## WORK TO BE COMPLETED
Provide only the number of lines below that hold "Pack".

## RECORDED DATA

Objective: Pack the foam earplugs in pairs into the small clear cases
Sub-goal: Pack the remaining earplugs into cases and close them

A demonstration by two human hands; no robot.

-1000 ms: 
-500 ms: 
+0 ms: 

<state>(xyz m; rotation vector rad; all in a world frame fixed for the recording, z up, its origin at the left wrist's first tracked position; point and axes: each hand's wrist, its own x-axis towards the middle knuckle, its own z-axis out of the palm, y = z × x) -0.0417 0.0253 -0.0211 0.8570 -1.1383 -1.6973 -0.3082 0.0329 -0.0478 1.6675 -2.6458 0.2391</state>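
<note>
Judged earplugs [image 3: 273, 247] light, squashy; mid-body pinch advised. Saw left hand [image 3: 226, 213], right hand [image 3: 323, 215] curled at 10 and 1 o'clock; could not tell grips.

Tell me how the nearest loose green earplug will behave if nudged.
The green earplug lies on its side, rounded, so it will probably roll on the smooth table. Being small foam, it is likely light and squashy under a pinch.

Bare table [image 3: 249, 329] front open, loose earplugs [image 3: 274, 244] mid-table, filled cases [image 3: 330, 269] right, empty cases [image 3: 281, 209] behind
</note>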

## RESULT FOR THIS TASK
2